***** DATA SECTION *****

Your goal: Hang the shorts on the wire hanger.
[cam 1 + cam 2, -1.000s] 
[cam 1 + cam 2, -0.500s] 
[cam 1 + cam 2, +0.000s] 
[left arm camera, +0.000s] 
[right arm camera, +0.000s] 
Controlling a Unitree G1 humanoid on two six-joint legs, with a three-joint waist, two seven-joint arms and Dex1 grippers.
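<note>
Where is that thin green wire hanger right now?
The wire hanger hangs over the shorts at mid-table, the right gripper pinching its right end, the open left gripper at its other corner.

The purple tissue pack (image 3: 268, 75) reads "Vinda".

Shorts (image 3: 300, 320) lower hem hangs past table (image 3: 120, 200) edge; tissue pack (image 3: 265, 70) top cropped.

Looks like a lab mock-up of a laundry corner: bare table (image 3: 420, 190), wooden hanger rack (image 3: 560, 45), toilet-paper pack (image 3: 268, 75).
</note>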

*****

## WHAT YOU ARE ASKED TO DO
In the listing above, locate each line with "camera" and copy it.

## ANSWER TO THIS PROBLEM
[left arm camera, +0.000s] 
[right arm camera, +0.000s] 

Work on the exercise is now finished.